プロセッサーも5Gも。「最新の仕様」のminiであることが重要
今回のiPad miniが多くの人に好ましいのは、単にデザインが変わったからではないだろう。前出のペンも含め、「今、一番新しいiPadにふさわしい設計で出てきた」ことが大きいはずだ。
ホームボタンがなく、画面が本体サイズ一杯まで広がり、最新のプロセッサーや通信モジュールが乗っている。さすがにプロセッサーやメモリー搭載量、ディスプレー品質ではiPad Proには敵わないが、それ以外の点では「最新仕様」と言っていい。
プロセッサーの「A15 Bionic」は確かに速い。iPhone 13 Proよりクロック周波数が低い、という声もあるが、価格などを考えれば納得できる範囲だ。「Geekbench 5」でチェックしたところ、性能は「2020年のiPad Pro 11インチ」と同等であることが分かった。1年ほど経過しているとはいえ、ビデオ編集・ゲームなどに十分実用的な性能であり、その種のことをするなら、同価格帯のノートPCよりはずっと快適であるのは間違いない。しかも、それで重さは300gしかないのだ。
プロセッサーの世代としては最新だが、コア数の違いもあり、M1に比べると速度差はある。ただこれは、M1搭載製品が皆かなり高価であり、まさに「メインマシン」として使うことを狙っていることを思えば、やはり「狙いが違う製品なので速度レンジも違う」と考えるべきだろう。
5G対応も大きい。5Gのエリア展開が確認でき、スピードも十分であることが分かっている、東京・JR五反田駅でテストを行ったが、下り速度で安定的に285Mbps出ていることが確認できた。これは、5Gスマホである「iPhone 12 Pro Max」の値と同じである。

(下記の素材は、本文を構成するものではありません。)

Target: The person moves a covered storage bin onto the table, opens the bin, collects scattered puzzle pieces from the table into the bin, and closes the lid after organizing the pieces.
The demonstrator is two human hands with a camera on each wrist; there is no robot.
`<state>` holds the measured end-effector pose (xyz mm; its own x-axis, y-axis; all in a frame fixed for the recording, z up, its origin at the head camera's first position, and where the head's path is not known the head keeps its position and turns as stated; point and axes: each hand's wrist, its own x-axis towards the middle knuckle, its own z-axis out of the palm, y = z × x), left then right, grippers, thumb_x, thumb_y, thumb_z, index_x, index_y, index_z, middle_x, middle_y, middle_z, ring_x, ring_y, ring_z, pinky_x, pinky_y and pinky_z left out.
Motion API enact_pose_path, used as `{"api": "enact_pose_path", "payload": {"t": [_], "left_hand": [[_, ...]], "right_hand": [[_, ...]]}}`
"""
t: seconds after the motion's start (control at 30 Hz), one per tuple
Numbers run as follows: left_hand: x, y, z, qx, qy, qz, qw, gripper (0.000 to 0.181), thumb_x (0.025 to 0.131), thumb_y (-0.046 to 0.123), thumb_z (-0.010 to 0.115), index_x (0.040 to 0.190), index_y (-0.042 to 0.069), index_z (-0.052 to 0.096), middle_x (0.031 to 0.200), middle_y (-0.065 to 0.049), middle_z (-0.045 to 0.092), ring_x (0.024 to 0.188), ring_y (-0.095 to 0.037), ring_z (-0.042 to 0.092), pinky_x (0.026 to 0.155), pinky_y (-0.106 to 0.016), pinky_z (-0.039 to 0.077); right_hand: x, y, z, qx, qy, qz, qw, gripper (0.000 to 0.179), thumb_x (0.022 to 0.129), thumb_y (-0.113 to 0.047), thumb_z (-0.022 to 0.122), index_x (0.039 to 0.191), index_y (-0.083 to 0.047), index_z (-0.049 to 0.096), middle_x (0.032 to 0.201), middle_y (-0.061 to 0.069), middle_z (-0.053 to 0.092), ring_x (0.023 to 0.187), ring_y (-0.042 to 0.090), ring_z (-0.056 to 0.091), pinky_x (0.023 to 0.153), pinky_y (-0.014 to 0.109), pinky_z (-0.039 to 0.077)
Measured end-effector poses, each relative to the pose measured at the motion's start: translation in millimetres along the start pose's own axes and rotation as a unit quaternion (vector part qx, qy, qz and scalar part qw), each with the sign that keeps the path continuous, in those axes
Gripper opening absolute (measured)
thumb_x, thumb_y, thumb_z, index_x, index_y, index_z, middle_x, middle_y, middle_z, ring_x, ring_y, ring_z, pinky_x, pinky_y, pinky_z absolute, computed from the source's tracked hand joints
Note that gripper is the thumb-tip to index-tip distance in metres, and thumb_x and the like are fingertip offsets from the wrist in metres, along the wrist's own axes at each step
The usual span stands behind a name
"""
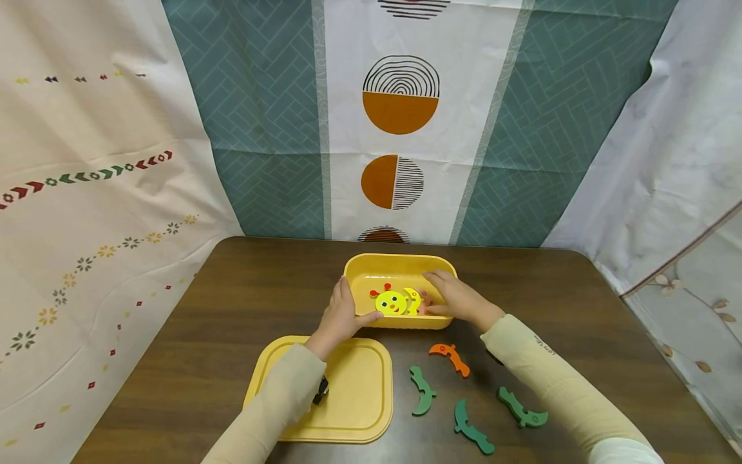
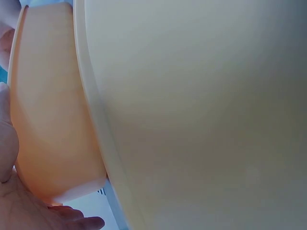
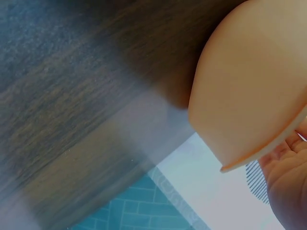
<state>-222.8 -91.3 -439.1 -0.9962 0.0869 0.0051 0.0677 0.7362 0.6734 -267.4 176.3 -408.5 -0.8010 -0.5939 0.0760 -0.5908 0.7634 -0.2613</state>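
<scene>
The box (image 1: 394,267) stretches left to right; the left hand (image 1: 341,314) grips its left end, the right hand (image 1: 460,299) reaches over its right end, its hold unclear.

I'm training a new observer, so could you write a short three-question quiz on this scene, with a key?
1. True or false: the left hand touches the yellow bin.
2. Where does the smiling face piece lie? a) on the flat tray b) in the yellow bin c) under a sleeve
3. Fill in the blank: the loose curved piece nearest the yellow bin is coloured ____.

Key: 1. True. 2. b. 3. Orange.
</scene>
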Motion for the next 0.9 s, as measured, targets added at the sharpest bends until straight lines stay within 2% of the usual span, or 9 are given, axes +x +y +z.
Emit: {"api": "enact_pose_path", "payload": {"t": [0.47,0.67,0.9], "left_hand": [[0.9,-1.6,2.1,-0.001,0.002,-0.003,1.0,0.114,0.078,0.049,0.074,0.15,-0.006,0.004,0.155,-0.025,0.012,0.14,-0.04,0.025,0.109,-0.056,0.029],[0.5,-2.9,2.1,-0.006,0.006,0.004,1.0,0.113,0.078,0.048,0.074,0.149,-0.007,0.005,0.154,-0.026,0.013,0.139,-0.041,0.025,0.109,-0.055,0.03],[-0.5,-2.4,0.8,-0.008,0.006,0.01,0.9999,0.113,0.078,0.048,0.074,0.149,-0.007,0.005,0.154,-0.027,0.013,0.14,-0.041,0.024,0.11,-0.055,0.029]], "right_hand": [[-15.7,-4.5,-12.1,-0.028,0.025,-0.026,0.999,0.074,0.078,-0.027,0.078,0.136,0.006,0.046,0.133,0.021,0.05,0.121,0.035,0.05,0.102,0.048,0.042],[-23.2,-6.4,-16.1,-0.02,0.025,-0.029,0.9991,0.071,0.079,-0.024,0.077,0.136,0.005,0.045,0.134,0.021,0.05,0.122,0.036,0.05,0.102,0.049,0.042],[-30.7,-10.4,-18.8,-0.022,0.044,-0.048,0.9976,0.071,0.078,-0.024,0.079,0.136,0.004,0.047,0.133,0.019,0.051,0.121,0.033,0.05,0.101,0.047,0.043]]}}
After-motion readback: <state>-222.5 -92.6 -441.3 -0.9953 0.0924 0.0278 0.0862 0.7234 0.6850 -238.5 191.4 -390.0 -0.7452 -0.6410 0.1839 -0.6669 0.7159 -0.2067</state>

同時に借りた、4G対応の「第9世代iPad」が下り速度で44Mbpsから50Mbpsだったので、5〜6倍の速度になるわけだ。
現状のiPad miniやiPhoneは5Gの「ミリ波」に対応しておらず、5Gの全力が出ているわけではない。とはいえ、今の日本の環境であれば、これでも十分快適といえる。通信も安定していたので、「鞄の中に入れておいて、5G対応のモバイルWi-Fiルーターがわりに使う」というのもアリだと感じた。
これだけの性能が搭載されていれば、今回のminiは長く使えるはずだ。そのためには、ストレージは64GBよりも256GBを選んでおいた方がいいかもしれない。
まあ、Apple Pencilの購入も含め、そうやって色々追加していくと高くはなってしまうのだが……。